Fortunately for me, my wife and our special breeder, Norma Cacka, forced Skeeter on me, despite my ungracious attempts to repel this little six week old puppy. Alas, my self pity and grief was not meant to be.
Skeeter very quickly captured my heart, even though he was nothing like Spanky. In fact he was not only very different, but almost the opposite. Day by day, he became even more endearing and more special to not only to me, but to the community of my acquaintances and nearly the entire Veterinary profession.
Skeeter moved me to a higher plane of bonding with a pet. Skeeter soon traveled everywhere with me, whether it was a short trip or cross-country. He goes to the office with me daily and occasionally on vacations. Skeeter has indeed been a constant companion. In fact he became the “icon” for pet insurance. I remembering overhearing people say, “There’s Skeeter, the insurance dog.”
Skeeter has had a special life, meeting many movie stars and dignitaries, even Walter Cronkite, who was enamored as everyone else has been with Skeeter’s demeanor and dignity. Skeeter is steadfast and loves everyone, while Torrey, my other constant companion can be difficult and might even bite people, letting them know to leave her alone. Not Skeeter, he is comfortable in a room with hundreds of people, walking among them, mixing, being picked up by anyone, and petted by anyone. He will sit for hours on a stage, as he did twice during veterinary graduation commencement speeches and cancer survivor events that I participated in. He is the epitome of stoic behavior, friend to all, calm and loving.
Skeeter is special in many ways, and his accomplishments are too numerous to mention, but a few bear sharing. His accomplishments are remarkable when you consider he only weights nine pounds and is a dog. The following is a testament to this mighty little package of dog, now sixteen years of age!

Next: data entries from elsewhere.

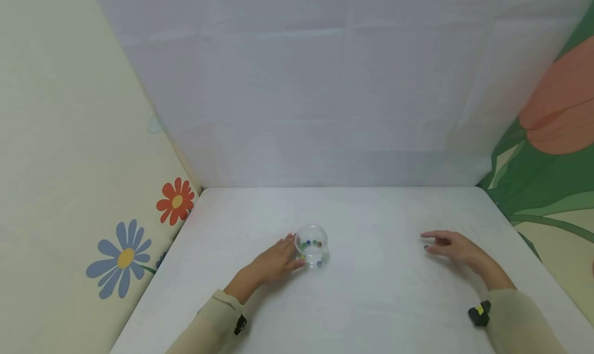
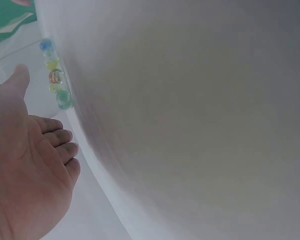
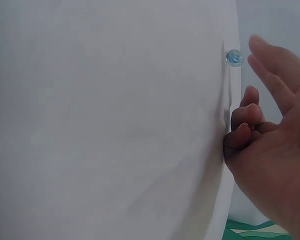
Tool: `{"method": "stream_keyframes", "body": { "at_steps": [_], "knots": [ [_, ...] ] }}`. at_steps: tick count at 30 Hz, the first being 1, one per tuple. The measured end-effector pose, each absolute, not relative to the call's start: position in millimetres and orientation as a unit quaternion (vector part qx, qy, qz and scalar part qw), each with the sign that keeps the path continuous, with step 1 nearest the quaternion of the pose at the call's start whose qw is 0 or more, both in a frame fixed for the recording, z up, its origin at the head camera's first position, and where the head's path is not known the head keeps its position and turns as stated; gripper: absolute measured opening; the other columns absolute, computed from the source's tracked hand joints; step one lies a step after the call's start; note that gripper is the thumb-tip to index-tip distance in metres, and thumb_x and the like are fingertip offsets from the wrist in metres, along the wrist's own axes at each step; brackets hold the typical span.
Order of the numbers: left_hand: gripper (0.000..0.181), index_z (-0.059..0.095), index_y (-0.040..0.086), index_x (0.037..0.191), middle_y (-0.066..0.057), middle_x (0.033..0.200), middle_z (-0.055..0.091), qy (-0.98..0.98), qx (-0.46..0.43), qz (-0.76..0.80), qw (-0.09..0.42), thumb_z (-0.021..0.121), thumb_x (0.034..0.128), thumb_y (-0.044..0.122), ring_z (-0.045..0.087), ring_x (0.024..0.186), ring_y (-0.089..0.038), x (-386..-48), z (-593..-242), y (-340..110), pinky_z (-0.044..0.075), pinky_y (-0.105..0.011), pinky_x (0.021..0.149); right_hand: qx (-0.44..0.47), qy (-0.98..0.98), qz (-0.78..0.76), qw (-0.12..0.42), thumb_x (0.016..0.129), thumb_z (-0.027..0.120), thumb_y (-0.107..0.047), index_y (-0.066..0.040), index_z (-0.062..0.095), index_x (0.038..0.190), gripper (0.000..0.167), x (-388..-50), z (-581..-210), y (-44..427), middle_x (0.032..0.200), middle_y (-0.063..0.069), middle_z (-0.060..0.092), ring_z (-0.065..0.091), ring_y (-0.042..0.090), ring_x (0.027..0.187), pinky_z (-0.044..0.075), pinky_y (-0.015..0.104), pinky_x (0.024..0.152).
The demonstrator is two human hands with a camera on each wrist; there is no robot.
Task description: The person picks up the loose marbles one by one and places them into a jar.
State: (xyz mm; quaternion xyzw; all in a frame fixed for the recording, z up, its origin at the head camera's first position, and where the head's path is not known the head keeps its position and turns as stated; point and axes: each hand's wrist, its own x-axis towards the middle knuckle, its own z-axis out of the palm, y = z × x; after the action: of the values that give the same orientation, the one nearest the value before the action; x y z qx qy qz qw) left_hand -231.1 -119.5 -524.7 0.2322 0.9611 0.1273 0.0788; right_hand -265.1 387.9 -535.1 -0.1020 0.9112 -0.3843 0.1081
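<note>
A clear round container stands upright on the white table, with several coloured marbles at its bottom. My left hand rests against its left side, fingers fairly straight and thumb spread along the near side. Farther right, my right hand is held low over the table. Just beyond its fingertips lies a single clear marble with blue inside; in the right wrist view a small gap shows between them. The thumb and index finger stretch towards it, while the other fingers are bent in and hold nothing.
White cloth covers the table and hangs as a backdrop behind it. Flower-patterned walls flank the table, with a red flower at left and a large tulip print at right.
</note>
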Motion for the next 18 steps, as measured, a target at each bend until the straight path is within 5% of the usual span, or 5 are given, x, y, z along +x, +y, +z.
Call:
{"method": "stream_keyframes", "body": {
  "at_steps": [5, 12, 18],
  "knots": [
    [0.084, 0.022, -0.001, 0.160, -0.020, 0.165, 0.023, 0.961, 0.230, 0.130, 0.080, 0.044, 0.1035, 0.058, 0.018, 0.155, -0.032, -230.2, -523.1, -118.9, 0.017, -0.044, 0.127, -0.107, 0.913, -0.377, 0.110, 0.094, 0.074, -0.033, 0.000, 0.061, 0.137, 0.056, -267.0, -537.8, 391.6, 0.123, 0.020, 0.060, 0.052, 0.029, 0.107, 0.049, 0.041, 0.087],
    [0.085, 0.022, 0.000, 0.160, -0.019, 0.166, 0.023, 0.962, 0.228, 0.128, 0.082, 0.044, 0.1033, 0.059, 0.018, 0.155, -0.031, -229.0, -521.6, -118.3, 0.017, -0.044, 0.127, -0.117, 0.916, -0.368, 0.113, 0.094, 0.074, -0.026, 0.002, 0.062, 0.135, 0.051, -270.1, -539.7, 392.2, 0.137, 0.032, 0.054, 0.051, 0.047, 0.123, 0.045, 0.063, 0.102],
    [0.085, 0.021, 0.000, 0.160, -0.019, 0.166, 0.023, 0.961, 0.227, 0.131, 0.084, 0.044, 0.1032, 0.059, 0.018, 0.155, -0.031, -228.8, -520.8, -118.5, 0.017, -0.044, 0.127, -0.094, 0.929, -0.340, 0.113, 0.093, 0.074, -0.022, 0.000, 0.065, 0.132, 0.045, -275.5, -544.0, 389.0, 0.136, 0.032, 0.055, 0.051, 0.050, 0.124, 0.043, 0.065, 0.103]
  ]
}}
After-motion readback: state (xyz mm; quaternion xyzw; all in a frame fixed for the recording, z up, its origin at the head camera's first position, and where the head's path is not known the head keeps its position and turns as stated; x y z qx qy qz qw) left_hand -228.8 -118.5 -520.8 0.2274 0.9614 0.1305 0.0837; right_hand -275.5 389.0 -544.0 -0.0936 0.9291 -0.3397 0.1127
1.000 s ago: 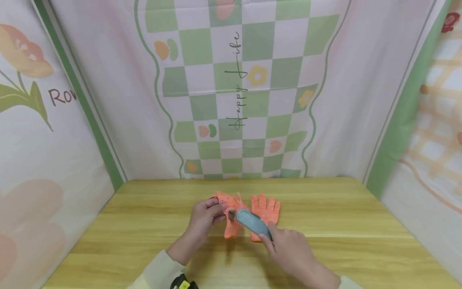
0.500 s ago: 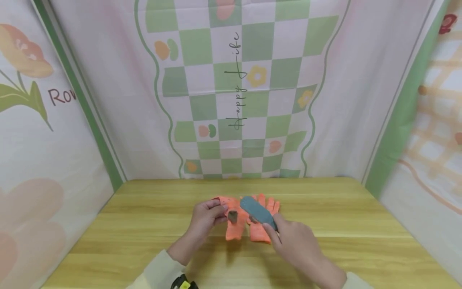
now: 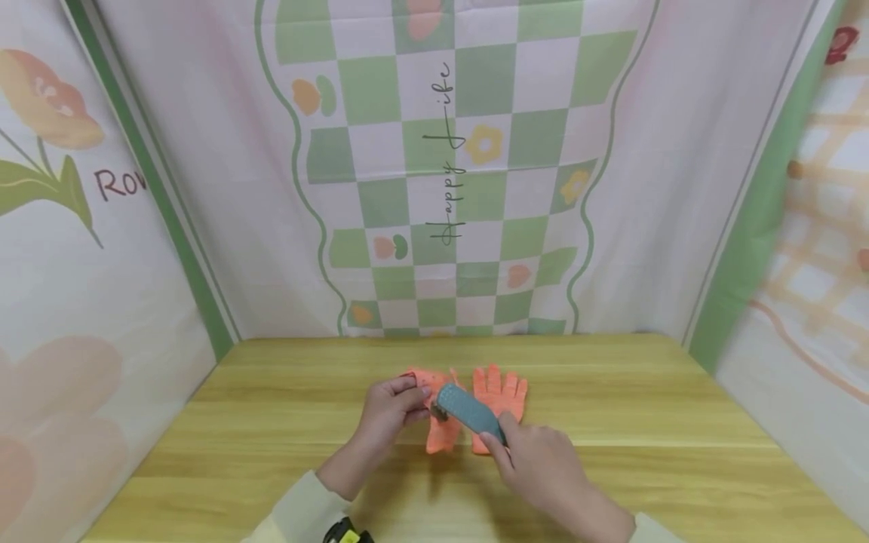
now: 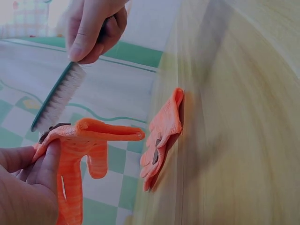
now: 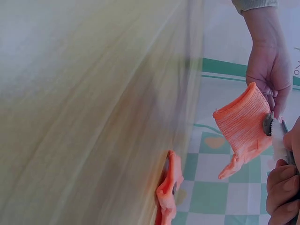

-Two Commencement Speeches, first at University of Missouri and later at Texas A&M Veterinary schools, where he sat on the stage in a chair during the entire exercise with his own cap and gown. He stoically sat for hours on stage next to me or on the podium. While I spoke, he simply starred at the audience or dozed.
He participated in several other speeches where he sat on the podium in front of hundreds.
-Honorary Doctor of Veterinary Medicine degree (DVM) from the University of Missouri Veterinary School
-Broke the no pet barrier for Veterinary Conferences
-Honorary Board member of the Western Veterinary Conference, the largest veterinary conference in the world
-Scholarships in his name at two Veterinary schools
-Skeeter Foundation named in his honor that promotes research that provides scientific proof of the physiological benefits of pets and pet therapy visits to hospitals and nursing homes
-Hugged by movie stars too numerous to name
-Logged so many flights he should have his own frequent flyer card
-Chairman of Pet Relations for Pets Best Insurance
-Photo hung in the MGM Grand Hotel in Las Vegas for several years, in the hallway of stars
Funded research to validate the positive benefits of pets in humans
-Most importantly, this wonderful dog has been a steadfast, loyal companion for sixteen years to this person awed by the positive powers of pets and animals on human health and well being. Happy Birthday, my dear friend.